### EXERCISE DIRECTIONS
The copy has to match the data exactly and leave out every picture.

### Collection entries
--------------------
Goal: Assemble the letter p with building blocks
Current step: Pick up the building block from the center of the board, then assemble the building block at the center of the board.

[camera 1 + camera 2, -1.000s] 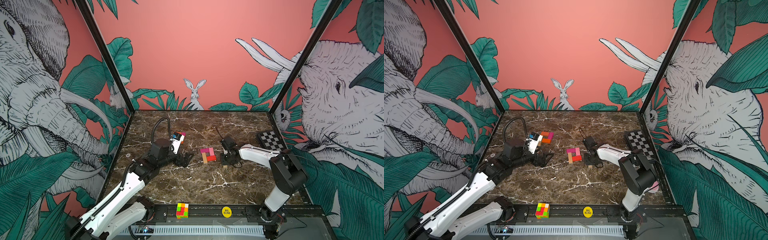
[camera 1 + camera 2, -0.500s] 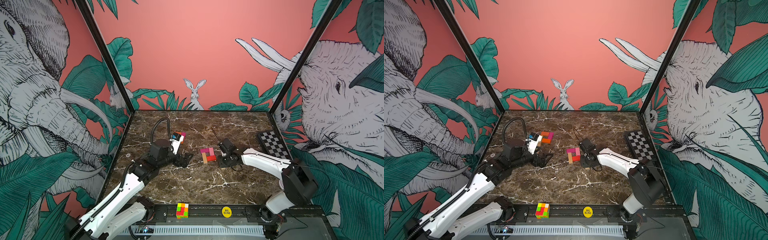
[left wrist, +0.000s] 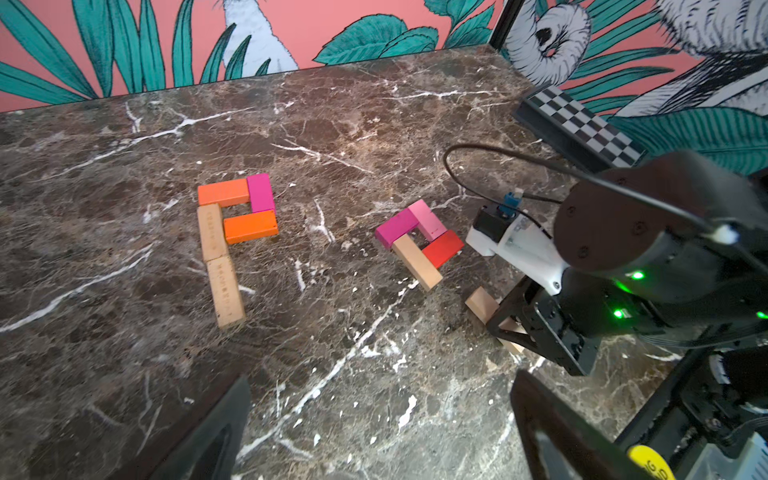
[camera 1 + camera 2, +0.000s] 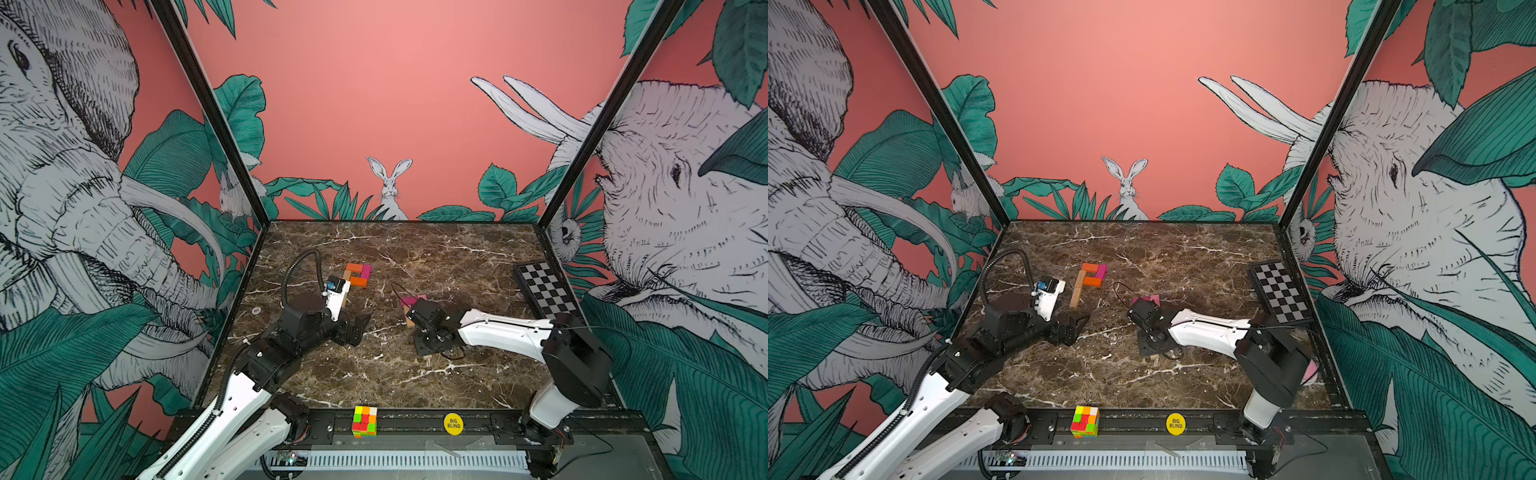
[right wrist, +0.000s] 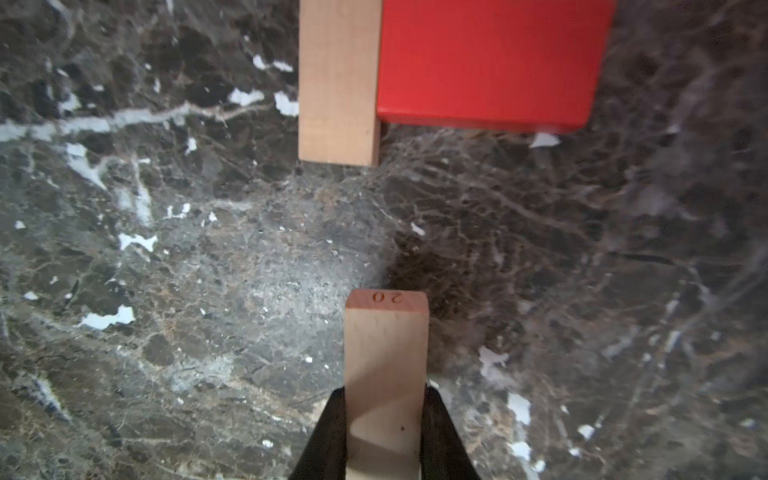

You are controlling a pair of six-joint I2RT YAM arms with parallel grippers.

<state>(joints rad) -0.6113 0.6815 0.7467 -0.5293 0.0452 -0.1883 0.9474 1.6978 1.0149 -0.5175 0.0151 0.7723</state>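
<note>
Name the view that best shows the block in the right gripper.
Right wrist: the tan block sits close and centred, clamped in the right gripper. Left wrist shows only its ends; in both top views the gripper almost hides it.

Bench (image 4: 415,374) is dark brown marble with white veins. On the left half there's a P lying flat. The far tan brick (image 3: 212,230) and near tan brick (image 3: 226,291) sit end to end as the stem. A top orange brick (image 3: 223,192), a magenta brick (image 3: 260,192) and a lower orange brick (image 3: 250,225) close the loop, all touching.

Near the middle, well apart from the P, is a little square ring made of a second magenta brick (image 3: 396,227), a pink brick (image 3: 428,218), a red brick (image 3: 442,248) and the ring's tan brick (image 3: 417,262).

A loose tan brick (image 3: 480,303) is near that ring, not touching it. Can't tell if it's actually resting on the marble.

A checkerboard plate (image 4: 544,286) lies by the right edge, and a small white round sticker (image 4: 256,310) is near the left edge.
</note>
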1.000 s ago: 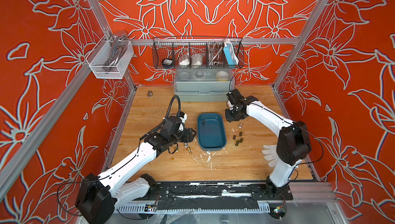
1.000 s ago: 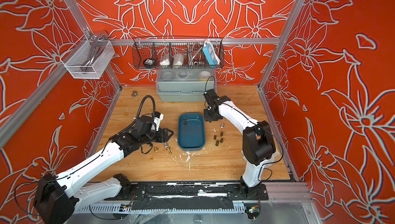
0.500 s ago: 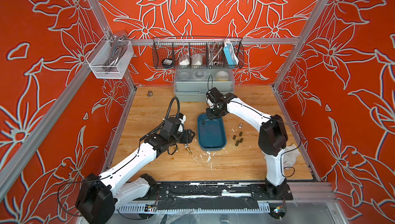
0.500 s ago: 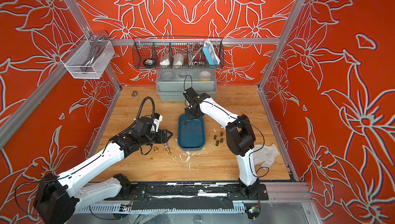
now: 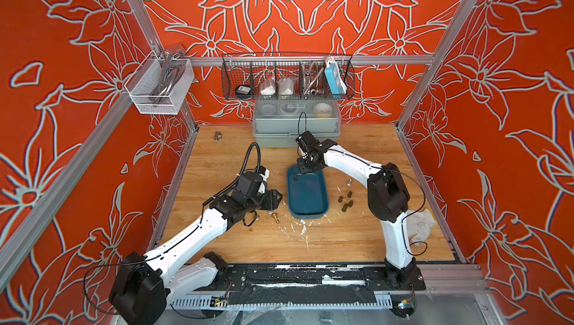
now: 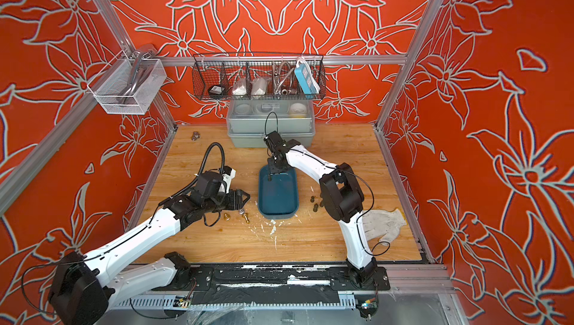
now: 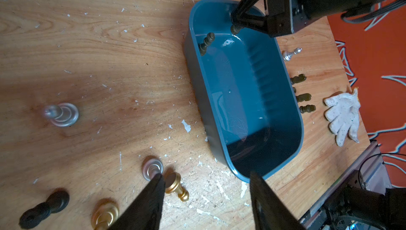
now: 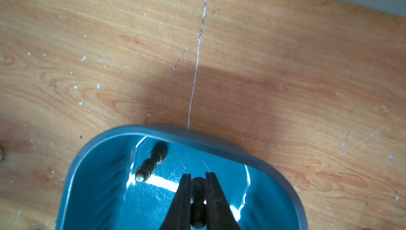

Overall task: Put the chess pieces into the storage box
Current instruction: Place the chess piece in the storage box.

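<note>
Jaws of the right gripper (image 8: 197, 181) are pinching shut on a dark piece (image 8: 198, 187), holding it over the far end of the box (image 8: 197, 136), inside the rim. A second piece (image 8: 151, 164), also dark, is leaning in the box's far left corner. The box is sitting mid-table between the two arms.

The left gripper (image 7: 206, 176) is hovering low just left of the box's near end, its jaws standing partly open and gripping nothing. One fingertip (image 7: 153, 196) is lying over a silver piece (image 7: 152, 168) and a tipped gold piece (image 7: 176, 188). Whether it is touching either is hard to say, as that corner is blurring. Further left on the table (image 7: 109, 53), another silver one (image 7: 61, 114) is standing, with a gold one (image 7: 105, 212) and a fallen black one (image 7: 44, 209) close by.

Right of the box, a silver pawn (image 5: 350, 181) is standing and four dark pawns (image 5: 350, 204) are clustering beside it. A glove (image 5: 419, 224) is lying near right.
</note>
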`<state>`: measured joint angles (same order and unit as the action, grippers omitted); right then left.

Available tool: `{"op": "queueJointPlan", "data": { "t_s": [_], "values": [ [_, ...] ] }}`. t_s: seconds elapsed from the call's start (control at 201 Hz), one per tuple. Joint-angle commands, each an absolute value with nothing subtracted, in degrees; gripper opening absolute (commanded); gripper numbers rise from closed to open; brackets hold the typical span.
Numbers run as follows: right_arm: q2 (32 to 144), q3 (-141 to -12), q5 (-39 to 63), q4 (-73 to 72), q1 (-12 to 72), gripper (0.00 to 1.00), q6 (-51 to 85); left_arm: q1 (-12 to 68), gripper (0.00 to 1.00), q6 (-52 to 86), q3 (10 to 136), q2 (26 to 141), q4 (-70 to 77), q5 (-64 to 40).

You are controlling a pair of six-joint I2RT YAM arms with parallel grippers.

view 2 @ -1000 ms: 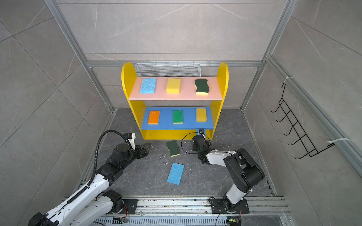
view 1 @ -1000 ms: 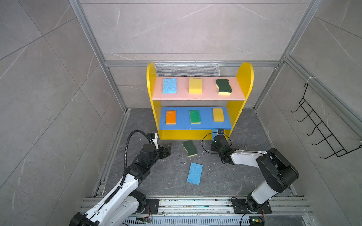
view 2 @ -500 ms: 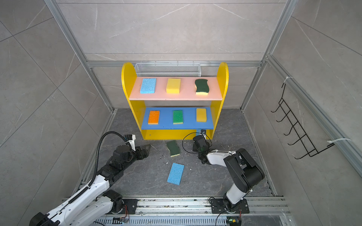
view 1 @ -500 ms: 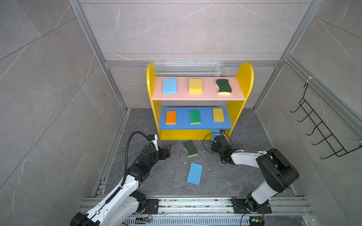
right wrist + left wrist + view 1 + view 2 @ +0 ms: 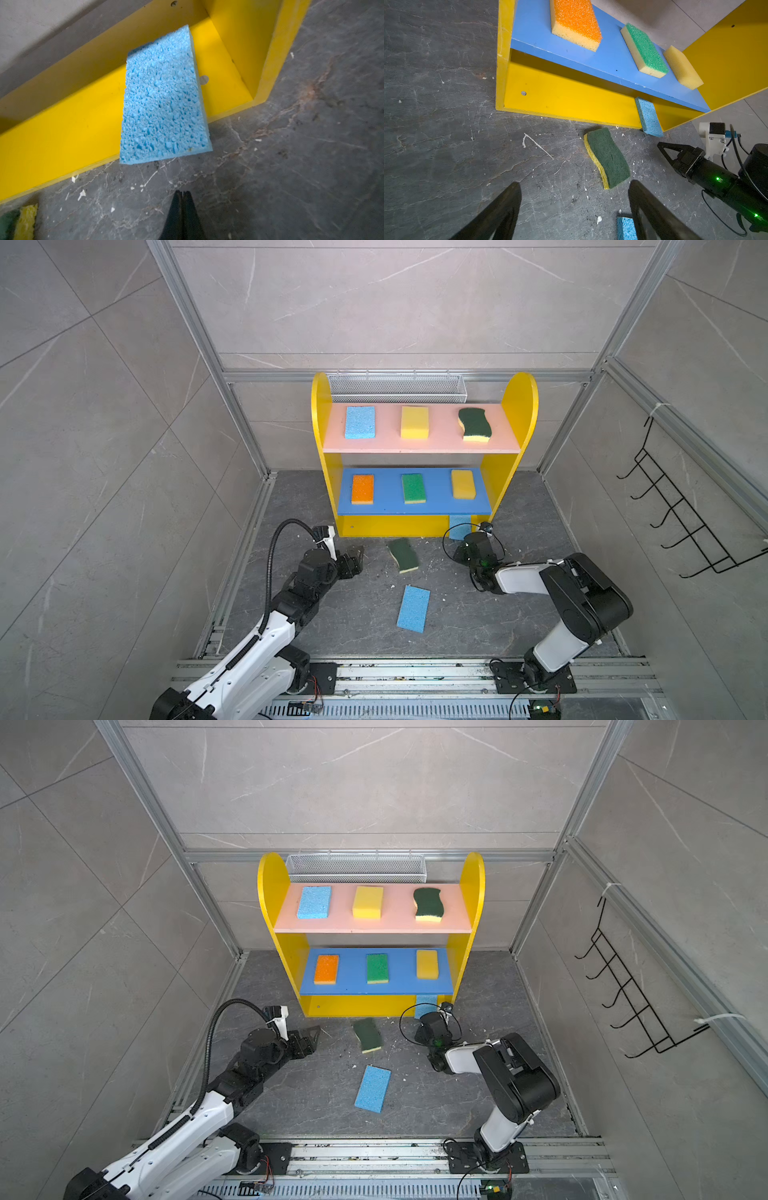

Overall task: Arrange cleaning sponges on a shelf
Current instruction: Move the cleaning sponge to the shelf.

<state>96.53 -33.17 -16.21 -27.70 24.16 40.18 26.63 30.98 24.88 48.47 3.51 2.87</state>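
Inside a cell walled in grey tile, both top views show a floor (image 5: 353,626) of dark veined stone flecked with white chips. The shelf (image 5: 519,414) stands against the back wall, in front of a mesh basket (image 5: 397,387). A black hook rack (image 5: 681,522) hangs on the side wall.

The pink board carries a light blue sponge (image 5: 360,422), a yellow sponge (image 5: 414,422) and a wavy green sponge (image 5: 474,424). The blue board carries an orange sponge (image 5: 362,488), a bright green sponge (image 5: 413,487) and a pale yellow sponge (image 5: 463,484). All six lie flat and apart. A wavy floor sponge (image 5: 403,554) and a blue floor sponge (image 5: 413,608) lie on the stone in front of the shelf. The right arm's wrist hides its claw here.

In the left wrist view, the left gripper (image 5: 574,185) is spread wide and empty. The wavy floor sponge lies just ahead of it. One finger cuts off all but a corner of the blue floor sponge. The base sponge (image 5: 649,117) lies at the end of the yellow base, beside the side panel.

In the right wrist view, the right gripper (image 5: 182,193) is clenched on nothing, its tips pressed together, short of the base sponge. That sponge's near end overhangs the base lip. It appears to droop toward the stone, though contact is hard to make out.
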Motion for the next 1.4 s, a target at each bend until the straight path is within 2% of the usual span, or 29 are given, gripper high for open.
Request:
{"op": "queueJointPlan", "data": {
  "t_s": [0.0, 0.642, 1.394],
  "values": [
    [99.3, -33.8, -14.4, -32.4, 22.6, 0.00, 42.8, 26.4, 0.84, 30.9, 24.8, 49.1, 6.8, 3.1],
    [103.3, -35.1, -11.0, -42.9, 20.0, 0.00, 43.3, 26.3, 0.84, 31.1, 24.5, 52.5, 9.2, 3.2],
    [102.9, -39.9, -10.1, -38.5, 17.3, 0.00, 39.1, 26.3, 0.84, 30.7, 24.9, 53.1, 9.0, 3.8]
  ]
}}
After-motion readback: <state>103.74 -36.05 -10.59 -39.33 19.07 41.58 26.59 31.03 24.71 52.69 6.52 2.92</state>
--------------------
### WORKED SOLUTION
Goal: Assemble the letter p with building blocks
Current step: Pick up the building block from the center of the board, then assemble the building block at the center of the board.

[camera 1 + camera 2, -1.000s] 
[camera 1 + camera 2, -0.500s] 
[left wrist, +0.000s] 
[camera 1 + camera 2, +0.000s] 
[right wrist, +0.000s] 

You are controlling a pair of six-joint I2RT YAM arms with parallel grippers.

<state>(joints rad) -0.6113 0.6815 0.7467 -0.5293 0.0452 -0.1883 0.9474 1.6978 1.0149 -0.5175 0.0151 0.7723</state>
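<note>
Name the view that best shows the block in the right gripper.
Right wrist: the tan block sits close and centred, clamped in the right gripper. Left wrist shows only its ends; in both top views the gripper almost hides it.

Bench (image 4: 415,374) is dark brown marble with white veins. On the left half there's a P lying flat. The far tan brick (image 3: 212,230) and near tan brick (image 3: 226,291) sit end to end as the stem. A top orange brick (image 3: 223,192), a magenta brick (image 3: 260,192) and a lower orange brick (image 3: 250,225) close the loop, all touching.

Near the middle, well apart from the P, is a little square ring made of a second magenta brick (image 3: 396,227), a pink brick (image 3: 428,218), a red brick (image 3: 442,248) and the ring's tan brick (image 3: 417,262).

A loose tan brick (image 3: 480,303) is near that ring, not touching it. Can't tell if it's actually resting on the marble.

A checkerboard plate (image 4: 544,286) lies by the right edge, and a small white round sticker (image 4: 256,310) is near the left edge.
</note>
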1.000 s ago: 
1.000 s ago: 
0.500 s ago: 
0.500 s ago: 
now: 
now: 
now: 
now: 

Overall task: Put the chess pieces into the storage box
Current instruction: Place the chess piece in the storage box.

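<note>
Jaws of the right gripper (image 8: 197, 181) are pinching shut on a dark piece (image 8: 198, 187), holding it over the far end of the box (image 8: 197, 136), inside the rim. A second piece (image 8: 151, 164), also dark, is leaning in the box's far left corner. The box is sitting mid-table between the two arms.

The left gripper (image 7: 206, 176) is hovering low just left of the box's near end, its jaws standing partly open and gripping nothing. One fingertip (image 7: 153, 196) is lying over a silver piece (image 7: 152, 168) and a tipped gold piece (image 7: 176, 188). Whether it is touching either is hard to say, as that corner is blurring. Further left on the table (image 7: 109, 53), another silver one (image 7: 61, 114) is standing, with a gold one (image 7: 105, 212) and a fallen black one (image 7: 44, 209) close by.

Right of the box, a silver pawn (image 5: 350, 181) is standing and four dark pawns (image 5: 350, 204) are clustering beside it. A glove (image 5: 419, 224) is lying near right.
</note>
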`<state>`: measured joint angles (same order and unit as the action, grippers omitted); right then left.

Available tool: `{"op": "queueJointPlan", "data": { "t_s": [_], "values": [ [_, ...] ] }}`. t_s: seconds elapsed from the call's start (control at 201 Hz), one per tuple. Joint-angle commands, each an absolute value with nothing subtracted, in degrees; gripper opening absolute (commanded); gripper numbers rise from closed to open; brackets hold the typical span.
Numbers run as follows: right_arm: q2 (32 to 144), q3 (-141 to -12), q5 (-39 to 63), q4 (-73 to 72), q1 (-12 to 72), gripper (0.00 to 1.00), q6 (-51 to 85); left_arm: q1 (-12 to 68), gripper (0.00 to 1.00), q6 (-52 to 86), q3 (10 to 136), q2 (26 to 141), q4 (-70 to 77), q5 (-64 to 40).

You are controlling a pair of six-joint I2RT YAM arms with parallel grippers.

view 2 @ -1000 ms: 
view 1 @ -1000 ms: 
view 2 @ -500 ms: 
view 1 @ -500 ms: 
right wrist + left wrist + view 1 + view 2 @ +0 ms: 

Overall task: Arrange cleaning sponges on a shelf
Current instruction: Move the cleaning sponge to the shelf.

<state>96.53 -33.17 -16.21 -27.70 24.16 40.18 26.63 30.98 24.88 48.47 3.51 2.87</state>
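Inside a cell walled in grey tile, both top views show a floor (image 5: 353,626) of dark veined stone flecked with white chips. The shelf (image 5: 519,414) stands against the back wall, in front of a mesh basket (image 5: 397,387). A black hook rack (image 5: 681,522) hangs on the side wall.

The pink board carries a light blue sponge (image 5: 360,422), a yellow sponge (image 5: 414,422) and a wavy green sponge (image 5: 474,424). The blue board carries an orange sponge (image 5: 362,488), a bright green sponge (image 5: 413,487) and a pale yellow sponge (image 5: 463,484). All six lie flat and apart. A wavy floor sponge (image 5: 403,554) and a blue floor sponge (image 5: 413,608) lie on the stone in front of the shelf. The right arm's wrist hides its claw here.

In the left wrist view, the left gripper (image 5: 574,185) is spread wide and empty. The wavy floor sponge lies just ahead of it. One finger cuts off all but a corner of the blue floor sponge. The base sponge (image 5: 649,117) lies at the end of the yellow base, beside the side panel.

In the right wrist view, the right gripper (image 5: 182,193) is clenched on nothing, its tips pressed together, short of the base sponge. That sponge's near end overhangs the base lip. It appears to droop toward the stone, though contact is hard to make out.
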Motion for the next 1.4 s, a target at each bend until the straight path is within 2% of the usual span, or 29 are given, gripper high for open.
Request:
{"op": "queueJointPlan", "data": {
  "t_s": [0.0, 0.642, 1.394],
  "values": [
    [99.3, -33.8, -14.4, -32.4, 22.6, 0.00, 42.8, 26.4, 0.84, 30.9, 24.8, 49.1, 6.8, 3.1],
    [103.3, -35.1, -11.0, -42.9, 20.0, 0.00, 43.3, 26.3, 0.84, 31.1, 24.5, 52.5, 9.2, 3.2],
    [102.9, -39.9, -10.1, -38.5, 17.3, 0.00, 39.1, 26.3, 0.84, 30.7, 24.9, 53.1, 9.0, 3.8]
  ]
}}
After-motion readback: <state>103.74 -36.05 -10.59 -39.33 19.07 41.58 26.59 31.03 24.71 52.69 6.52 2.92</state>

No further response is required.